EXERCISE REQUIREMENTS:
Copy out the listing that follows exactly, dropping every picture.

** Opening INPUT DATA block **

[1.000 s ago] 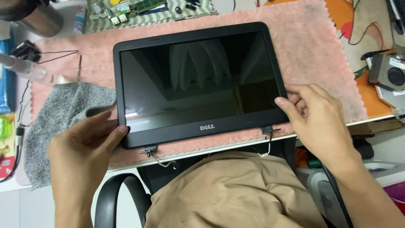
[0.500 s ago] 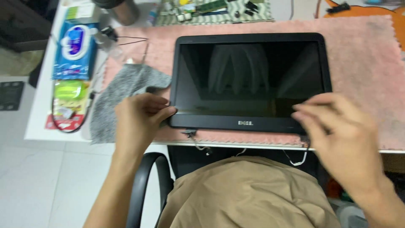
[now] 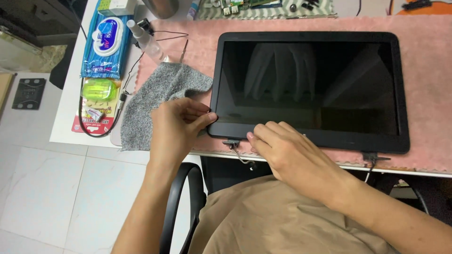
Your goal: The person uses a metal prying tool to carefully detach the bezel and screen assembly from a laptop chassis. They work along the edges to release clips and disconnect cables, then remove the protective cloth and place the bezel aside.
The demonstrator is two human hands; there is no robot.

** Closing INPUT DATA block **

RESPONSE BELOW:
[1.000 s ago] 
[0.500 s ago] 
[now] 
Your goal: The person uses a metal prying tool to carefully detach the bezel and screen assembly from a laptop chassis. They work along the edges to release clips and disconnect cables, then remove the protective cloth and place the bezel aside.
The demonstrator is two human hands; there is no robot.

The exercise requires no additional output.